◆ DATA EXCERPT:
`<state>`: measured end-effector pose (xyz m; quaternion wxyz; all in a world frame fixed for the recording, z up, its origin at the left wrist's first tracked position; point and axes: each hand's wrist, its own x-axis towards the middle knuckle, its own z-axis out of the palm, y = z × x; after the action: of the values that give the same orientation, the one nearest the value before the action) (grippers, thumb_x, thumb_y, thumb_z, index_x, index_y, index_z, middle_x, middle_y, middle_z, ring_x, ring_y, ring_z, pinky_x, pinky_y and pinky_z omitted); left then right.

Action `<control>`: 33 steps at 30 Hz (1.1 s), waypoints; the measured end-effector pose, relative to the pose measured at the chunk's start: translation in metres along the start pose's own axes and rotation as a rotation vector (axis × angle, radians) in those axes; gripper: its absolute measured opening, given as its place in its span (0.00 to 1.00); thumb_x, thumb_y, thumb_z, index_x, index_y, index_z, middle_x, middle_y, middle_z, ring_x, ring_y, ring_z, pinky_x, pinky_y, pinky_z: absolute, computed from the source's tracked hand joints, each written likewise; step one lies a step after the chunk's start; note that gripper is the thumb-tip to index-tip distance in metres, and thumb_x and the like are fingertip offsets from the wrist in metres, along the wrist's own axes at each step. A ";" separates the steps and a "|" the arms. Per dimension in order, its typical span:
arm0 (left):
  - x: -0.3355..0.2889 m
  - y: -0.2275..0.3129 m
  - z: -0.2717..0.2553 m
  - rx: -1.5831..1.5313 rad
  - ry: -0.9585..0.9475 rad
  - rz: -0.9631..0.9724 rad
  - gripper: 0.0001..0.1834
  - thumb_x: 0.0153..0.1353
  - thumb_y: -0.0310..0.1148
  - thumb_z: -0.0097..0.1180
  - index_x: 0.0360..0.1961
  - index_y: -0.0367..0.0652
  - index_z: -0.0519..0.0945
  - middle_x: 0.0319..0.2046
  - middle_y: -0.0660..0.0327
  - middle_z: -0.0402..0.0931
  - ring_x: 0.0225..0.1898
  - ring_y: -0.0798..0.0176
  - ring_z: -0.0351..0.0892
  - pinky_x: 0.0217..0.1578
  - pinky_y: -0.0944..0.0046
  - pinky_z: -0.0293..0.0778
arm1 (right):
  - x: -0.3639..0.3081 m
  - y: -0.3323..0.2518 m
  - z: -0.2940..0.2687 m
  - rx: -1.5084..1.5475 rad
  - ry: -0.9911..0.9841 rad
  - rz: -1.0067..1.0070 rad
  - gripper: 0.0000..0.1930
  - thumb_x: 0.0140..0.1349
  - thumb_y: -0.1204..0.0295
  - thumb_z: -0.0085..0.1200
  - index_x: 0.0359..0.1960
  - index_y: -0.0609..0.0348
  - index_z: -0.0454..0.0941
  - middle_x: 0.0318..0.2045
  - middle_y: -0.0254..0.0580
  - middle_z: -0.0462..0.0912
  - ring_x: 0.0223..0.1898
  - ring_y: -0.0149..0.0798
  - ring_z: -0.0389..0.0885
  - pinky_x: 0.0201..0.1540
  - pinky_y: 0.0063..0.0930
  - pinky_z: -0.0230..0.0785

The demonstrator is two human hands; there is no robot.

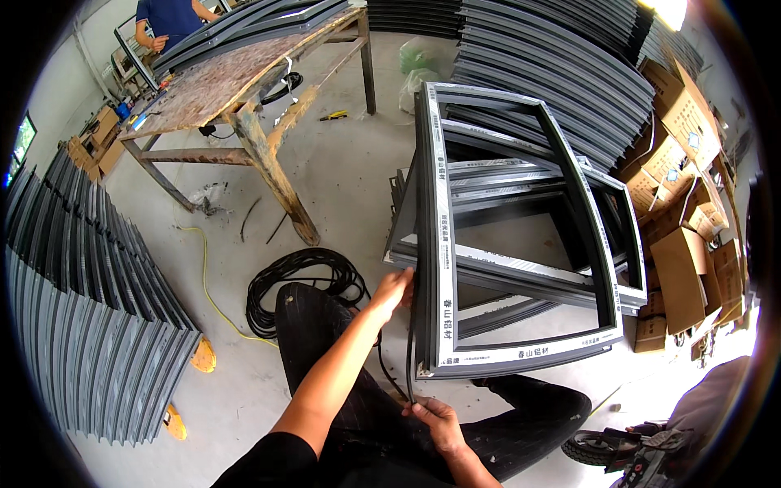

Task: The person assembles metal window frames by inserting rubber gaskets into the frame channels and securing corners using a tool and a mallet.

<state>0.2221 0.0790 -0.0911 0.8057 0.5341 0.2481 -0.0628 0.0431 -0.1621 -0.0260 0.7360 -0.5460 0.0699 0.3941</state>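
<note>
A stack of dark grey metal window frames with white printed film lies in front of me, slightly to the right. At the left side of the top frames is my left hand, its fingers closed on a black rubber strip against the frame edge; the fingertips are partly hidden. Lower down, close to the frames' near left corner, my right hand pinches the same black rubber strip. A loose coil of the black strip rests on the floor beside my left knee.
Curved stacks of grey profiles stand at left and behind the frames. A worn wooden workbench is at the back left, with a person behind it. Cardboard boxes line the right. A yellow cord crosses the floor.
</note>
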 end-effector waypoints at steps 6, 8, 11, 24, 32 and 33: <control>0.059 -0.001 0.010 0.119 0.155 0.106 0.22 0.66 0.47 0.54 0.35 0.35 0.83 0.24 0.62 0.79 0.24 0.68 0.76 0.26 0.66 0.71 | 0.000 0.004 -0.010 -0.025 0.009 0.045 0.09 0.66 0.74 0.52 0.41 0.68 0.81 0.35 0.43 0.84 0.42 0.35 0.80 0.54 0.27 0.66; 0.068 -0.007 0.009 0.236 0.222 0.129 0.22 0.65 0.46 0.56 0.35 0.33 0.84 0.23 0.59 0.79 0.24 0.67 0.77 0.27 0.65 0.72 | 0.001 0.006 -0.011 -0.025 0.014 0.051 0.09 0.67 0.74 0.51 0.41 0.69 0.81 0.35 0.43 0.84 0.43 0.35 0.80 0.54 0.27 0.66; 0.080 -0.011 0.007 0.417 0.321 0.185 0.19 0.66 0.43 0.55 0.36 0.34 0.83 0.23 0.60 0.80 0.21 0.67 0.77 0.22 0.66 0.71 | 0.003 0.012 -0.010 -0.029 0.023 0.047 0.10 0.67 0.74 0.52 0.41 0.69 0.80 0.35 0.43 0.84 0.42 0.35 0.80 0.54 0.27 0.67; 0.049 -0.016 0.003 0.224 0.140 0.107 0.22 0.66 0.46 0.55 0.37 0.32 0.82 0.23 0.61 0.79 0.18 0.65 0.76 0.21 0.63 0.75 | 0.003 0.024 -0.003 -0.083 0.072 -0.025 0.10 0.67 0.74 0.52 0.43 0.71 0.78 0.36 0.40 0.83 0.40 0.31 0.80 0.48 0.22 0.70; 0.029 -0.051 0.004 0.277 0.277 0.213 0.22 0.66 0.47 0.56 0.36 0.34 0.84 0.20 0.59 0.79 0.17 0.68 0.73 0.17 0.65 0.65 | 0.002 0.019 0.009 -0.081 0.070 -0.074 0.09 0.68 0.74 0.52 0.42 0.70 0.79 0.35 0.38 0.83 0.38 0.29 0.80 0.45 0.20 0.70; 0.026 -0.052 0.004 0.263 0.236 0.172 0.22 0.66 0.47 0.56 0.36 0.34 0.84 0.20 0.59 0.79 0.18 0.68 0.73 0.18 0.65 0.66 | 0.002 0.018 0.009 -0.108 0.063 -0.074 0.09 0.68 0.74 0.52 0.42 0.70 0.79 0.35 0.38 0.82 0.38 0.29 0.80 0.45 0.20 0.70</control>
<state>0.2267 0.0574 -0.1453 0.6968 0.6576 0.2841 0.0377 0.0296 -0.1522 -0.0369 0.7171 -0.5991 0.0515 0.3524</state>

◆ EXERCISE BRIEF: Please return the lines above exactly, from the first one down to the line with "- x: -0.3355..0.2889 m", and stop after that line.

◆ TASK SOLUTION:
`<state>`: measured end-effector pose (xyz m; quaternion wxyz; all in a world frame fixed for the recording, z up, its origin at the left wrist's first tracked position; point and axes: each hand's wrist, its own x-axis towards the middle knuckle, its own z-axis out of the palm, y = z × x; after the action: of the values that give the same orientation, the one nearest the value before the action) (grippers, thumb_x, thumb_y, thumb_z, index_x, index_y, index_z, middle_x, middle_y, middle_z, ring_x, ring_y, ring_z, pinky_x, pinky_y and pinky_z omitted); left then right.

Action `<control>`: 33 steps at 30 Hz (1.1 s), waypoints; the measured end-effector pose, relative to the pose measured at the chunk's start: translation in metres along the start pose's own axes and rotation as a rotation vector (axis × angle, radians) in those axes; gripper: its absolute measured opening, given as its place in its span (0.00 to 1.00); thumb_x, thumb_y, thumb_z, index_x, index_y, index_z, middle_x, middle_y, middle_z, ring_x, ring_y, ring_z, pinky_x, pinky_y, pinky_z: absolute, computed from the source's tracked hand joints, each written likewise; step one lies a step after the chunk's start; note that gripper is the thumb-tip to index-tip distance in metres, and thumb_x and the like are fingertip offsets from the wrist in metres, along the wrist's own axes at each step. A ";" separates the steps and a "|" the arms. Per dimension in order, its typical span:
arm0 (left):
  - x: -0.3355..0.2889 m

The required output is complete.